Risk-Adjusted Performance

13 of 100

 
Weak
 
Strong
Good
Compared to the overall equity markets, risk-adjusted returns on investments in Melia Hotels are ranked lower than 13 (%) of all global equities and portfolios over the last 90 days. In spite of comparatively uncertain basic indicators, Melia Hotels unveiled solid returns over the last few months and may actually be approaching a breakup point.

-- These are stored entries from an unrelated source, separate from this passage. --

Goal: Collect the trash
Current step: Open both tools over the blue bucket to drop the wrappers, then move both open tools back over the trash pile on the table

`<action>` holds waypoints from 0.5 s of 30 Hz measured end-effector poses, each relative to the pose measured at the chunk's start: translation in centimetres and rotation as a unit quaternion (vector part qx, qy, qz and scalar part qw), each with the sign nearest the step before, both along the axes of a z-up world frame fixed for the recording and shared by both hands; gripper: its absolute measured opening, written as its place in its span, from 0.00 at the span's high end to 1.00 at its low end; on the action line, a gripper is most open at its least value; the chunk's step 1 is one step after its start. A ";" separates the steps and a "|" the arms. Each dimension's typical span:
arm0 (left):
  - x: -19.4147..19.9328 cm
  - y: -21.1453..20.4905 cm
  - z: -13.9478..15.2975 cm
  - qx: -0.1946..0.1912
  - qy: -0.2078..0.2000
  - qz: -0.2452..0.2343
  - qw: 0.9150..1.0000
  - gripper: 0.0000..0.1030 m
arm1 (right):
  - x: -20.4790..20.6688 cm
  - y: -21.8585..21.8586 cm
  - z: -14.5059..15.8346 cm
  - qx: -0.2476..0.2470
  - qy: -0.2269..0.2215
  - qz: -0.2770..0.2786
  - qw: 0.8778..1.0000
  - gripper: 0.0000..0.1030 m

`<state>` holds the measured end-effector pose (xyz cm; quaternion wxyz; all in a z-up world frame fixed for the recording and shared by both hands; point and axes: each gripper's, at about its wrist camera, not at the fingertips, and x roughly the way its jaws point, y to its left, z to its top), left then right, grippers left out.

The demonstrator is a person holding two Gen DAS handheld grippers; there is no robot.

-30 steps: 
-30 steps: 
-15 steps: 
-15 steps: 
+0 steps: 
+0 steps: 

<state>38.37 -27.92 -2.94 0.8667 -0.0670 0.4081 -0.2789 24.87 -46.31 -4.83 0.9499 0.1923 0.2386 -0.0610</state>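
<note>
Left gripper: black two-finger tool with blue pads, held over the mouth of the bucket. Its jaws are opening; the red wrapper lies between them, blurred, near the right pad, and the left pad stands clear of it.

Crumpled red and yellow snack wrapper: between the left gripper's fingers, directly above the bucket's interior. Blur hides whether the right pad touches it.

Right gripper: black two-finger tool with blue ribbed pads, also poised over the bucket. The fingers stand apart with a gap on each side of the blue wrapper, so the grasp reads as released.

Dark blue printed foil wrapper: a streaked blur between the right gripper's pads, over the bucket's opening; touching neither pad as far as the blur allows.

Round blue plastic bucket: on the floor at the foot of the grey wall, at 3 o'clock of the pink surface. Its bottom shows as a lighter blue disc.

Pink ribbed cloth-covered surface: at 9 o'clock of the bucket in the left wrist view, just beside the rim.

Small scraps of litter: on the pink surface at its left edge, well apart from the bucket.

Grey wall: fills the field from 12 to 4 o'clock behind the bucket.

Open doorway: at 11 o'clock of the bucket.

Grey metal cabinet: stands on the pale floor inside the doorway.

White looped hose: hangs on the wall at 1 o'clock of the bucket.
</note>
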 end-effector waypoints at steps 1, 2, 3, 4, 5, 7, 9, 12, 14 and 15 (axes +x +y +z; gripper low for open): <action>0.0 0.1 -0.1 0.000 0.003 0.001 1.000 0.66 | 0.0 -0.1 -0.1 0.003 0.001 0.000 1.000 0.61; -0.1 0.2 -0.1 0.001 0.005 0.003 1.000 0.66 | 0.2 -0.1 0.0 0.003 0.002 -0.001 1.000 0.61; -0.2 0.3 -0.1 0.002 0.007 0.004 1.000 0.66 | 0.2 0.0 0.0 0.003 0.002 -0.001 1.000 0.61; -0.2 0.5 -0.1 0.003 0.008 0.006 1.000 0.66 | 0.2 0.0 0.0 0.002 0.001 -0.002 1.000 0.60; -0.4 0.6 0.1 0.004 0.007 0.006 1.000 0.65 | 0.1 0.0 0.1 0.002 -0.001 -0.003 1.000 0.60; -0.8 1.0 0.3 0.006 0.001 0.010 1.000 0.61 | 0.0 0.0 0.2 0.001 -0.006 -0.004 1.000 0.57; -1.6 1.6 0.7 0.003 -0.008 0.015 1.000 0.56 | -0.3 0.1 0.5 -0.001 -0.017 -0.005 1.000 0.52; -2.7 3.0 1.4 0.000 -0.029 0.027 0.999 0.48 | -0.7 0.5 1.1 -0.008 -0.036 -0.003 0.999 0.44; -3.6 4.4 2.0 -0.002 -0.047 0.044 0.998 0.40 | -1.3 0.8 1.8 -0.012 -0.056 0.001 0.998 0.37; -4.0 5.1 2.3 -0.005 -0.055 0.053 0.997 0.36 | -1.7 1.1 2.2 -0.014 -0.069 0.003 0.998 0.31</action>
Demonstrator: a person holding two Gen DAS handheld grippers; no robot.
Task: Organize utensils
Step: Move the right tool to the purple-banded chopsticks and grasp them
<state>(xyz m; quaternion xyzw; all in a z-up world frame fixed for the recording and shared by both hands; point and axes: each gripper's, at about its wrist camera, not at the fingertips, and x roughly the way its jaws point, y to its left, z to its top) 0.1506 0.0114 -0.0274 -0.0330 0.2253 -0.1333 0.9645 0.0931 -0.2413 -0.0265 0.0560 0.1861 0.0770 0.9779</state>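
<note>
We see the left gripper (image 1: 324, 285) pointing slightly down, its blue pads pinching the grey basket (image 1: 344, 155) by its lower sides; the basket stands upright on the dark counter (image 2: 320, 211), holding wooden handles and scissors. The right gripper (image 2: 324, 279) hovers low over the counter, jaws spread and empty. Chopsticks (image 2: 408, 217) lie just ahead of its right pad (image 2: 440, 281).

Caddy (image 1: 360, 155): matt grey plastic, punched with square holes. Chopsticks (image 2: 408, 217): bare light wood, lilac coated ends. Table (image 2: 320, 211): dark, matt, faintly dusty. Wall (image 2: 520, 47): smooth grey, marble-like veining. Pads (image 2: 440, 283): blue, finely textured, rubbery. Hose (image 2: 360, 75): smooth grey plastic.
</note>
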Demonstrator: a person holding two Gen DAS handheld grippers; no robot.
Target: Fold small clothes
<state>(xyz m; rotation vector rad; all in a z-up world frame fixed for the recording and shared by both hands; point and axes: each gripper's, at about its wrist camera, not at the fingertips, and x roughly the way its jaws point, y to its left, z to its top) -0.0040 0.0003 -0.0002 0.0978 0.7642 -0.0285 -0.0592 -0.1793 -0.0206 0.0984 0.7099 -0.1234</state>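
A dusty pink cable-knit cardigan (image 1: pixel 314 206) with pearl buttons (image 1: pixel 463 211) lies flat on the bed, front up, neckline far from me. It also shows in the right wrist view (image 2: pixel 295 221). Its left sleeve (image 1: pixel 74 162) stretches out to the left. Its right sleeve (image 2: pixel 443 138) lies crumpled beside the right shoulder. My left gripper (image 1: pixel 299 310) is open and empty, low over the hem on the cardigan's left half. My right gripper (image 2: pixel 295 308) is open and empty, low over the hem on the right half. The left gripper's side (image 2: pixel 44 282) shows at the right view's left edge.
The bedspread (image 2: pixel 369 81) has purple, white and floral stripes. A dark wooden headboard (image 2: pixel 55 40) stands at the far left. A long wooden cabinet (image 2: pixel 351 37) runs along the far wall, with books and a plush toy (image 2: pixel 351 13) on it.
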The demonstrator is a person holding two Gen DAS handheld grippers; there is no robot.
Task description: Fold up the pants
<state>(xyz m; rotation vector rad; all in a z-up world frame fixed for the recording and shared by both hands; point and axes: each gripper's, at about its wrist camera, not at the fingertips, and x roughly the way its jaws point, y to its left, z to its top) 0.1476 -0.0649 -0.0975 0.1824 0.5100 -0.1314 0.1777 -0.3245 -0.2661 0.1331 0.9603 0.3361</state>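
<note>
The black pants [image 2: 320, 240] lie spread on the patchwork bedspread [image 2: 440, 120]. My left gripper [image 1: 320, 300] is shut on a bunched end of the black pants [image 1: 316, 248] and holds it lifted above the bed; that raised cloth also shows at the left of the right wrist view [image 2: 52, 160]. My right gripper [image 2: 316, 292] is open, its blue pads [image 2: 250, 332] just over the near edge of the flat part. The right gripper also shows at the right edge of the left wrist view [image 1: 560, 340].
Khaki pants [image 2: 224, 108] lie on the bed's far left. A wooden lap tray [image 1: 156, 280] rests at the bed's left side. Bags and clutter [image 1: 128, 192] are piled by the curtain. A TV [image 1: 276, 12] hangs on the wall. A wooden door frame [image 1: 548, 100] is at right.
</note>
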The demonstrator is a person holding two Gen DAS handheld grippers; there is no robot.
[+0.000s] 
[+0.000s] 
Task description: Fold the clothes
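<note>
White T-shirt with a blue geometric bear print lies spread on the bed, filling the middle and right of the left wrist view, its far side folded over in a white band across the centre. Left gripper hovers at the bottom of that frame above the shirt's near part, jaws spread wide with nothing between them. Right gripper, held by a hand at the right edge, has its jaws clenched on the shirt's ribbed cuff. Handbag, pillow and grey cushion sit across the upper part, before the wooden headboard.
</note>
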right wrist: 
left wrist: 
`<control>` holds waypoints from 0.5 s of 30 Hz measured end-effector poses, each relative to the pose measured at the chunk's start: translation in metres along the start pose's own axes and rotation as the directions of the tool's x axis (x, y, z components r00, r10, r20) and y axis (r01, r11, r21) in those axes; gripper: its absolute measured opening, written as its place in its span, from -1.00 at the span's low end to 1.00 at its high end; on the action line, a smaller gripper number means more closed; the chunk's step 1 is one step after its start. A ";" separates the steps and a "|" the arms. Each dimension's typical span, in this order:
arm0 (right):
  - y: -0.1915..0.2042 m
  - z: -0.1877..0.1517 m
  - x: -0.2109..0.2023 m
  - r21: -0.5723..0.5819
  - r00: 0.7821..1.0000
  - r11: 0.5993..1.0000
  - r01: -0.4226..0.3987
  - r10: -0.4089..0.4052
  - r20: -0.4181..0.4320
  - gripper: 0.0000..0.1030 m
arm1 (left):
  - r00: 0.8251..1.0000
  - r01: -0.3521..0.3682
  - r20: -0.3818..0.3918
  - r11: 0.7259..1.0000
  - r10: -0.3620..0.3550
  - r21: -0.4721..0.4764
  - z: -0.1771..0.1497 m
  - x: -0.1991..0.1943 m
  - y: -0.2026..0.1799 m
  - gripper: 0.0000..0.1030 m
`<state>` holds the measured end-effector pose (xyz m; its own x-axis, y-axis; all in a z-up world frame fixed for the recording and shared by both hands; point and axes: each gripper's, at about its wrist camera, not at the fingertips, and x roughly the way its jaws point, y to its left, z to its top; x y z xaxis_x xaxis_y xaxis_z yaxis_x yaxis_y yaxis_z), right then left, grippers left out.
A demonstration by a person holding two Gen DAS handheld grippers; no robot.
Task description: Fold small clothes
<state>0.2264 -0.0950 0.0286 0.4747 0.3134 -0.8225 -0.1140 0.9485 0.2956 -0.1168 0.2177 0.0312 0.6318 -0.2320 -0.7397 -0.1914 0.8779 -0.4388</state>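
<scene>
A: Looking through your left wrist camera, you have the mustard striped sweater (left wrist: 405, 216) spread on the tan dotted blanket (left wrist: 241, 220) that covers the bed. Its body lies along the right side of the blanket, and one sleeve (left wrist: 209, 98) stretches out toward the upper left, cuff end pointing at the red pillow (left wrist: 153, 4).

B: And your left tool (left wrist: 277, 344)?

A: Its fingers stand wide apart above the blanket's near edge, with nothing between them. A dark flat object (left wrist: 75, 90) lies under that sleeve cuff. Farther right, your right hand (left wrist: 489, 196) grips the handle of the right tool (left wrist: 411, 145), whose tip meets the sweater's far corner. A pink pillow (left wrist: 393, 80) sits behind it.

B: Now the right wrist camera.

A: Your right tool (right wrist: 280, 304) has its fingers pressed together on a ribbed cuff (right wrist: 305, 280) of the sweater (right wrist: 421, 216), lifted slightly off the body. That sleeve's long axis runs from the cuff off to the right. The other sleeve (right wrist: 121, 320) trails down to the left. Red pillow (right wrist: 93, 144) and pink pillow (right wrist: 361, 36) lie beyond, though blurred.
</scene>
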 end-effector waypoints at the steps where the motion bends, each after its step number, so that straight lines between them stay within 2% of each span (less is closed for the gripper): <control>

Hong Kong and Melia Hotels Volatility Contrast

   Predicted Return Density   
       Returns  

Pair Trading with Hong Kong and Melia Hotels

The main advantage of trading using opposite Hong Kong and Melia Hotels positions is that it hedges away some unsystematic risk. Because of two separate transactions, even if Hong Kong position performs unexpectedly, Melia Hotels can make up some of the losses. Pair trading also minimizes risk from directional movements in the market. For example, if an entire industry or sector drops because of unexpected headlines, the short position in Melia Hotels will offset losses from the drop in Melia Hotels' long position.
The idea behind Hong Kong Land and Melia Hotels pairs trading is to make the combined position market-neutral, meaning the overall market's direction will not affect its win or loss (or potential downside or upside). This can be achieved by designing a pairs trade with two highly correlated stocks or equities that operate in a similar space or sector, making it possible to obtain profits through simple and relatively low-risk investment.
Check out your portfolio center.
Note that this page's information should be used as a complementary analysis to find the right mix of equity instruments to add to your existing portfolios or create a brand new portfolio. You can also try the Fundamentals Comparison module to compare fundamentals across multiple equities to find investing opportunities.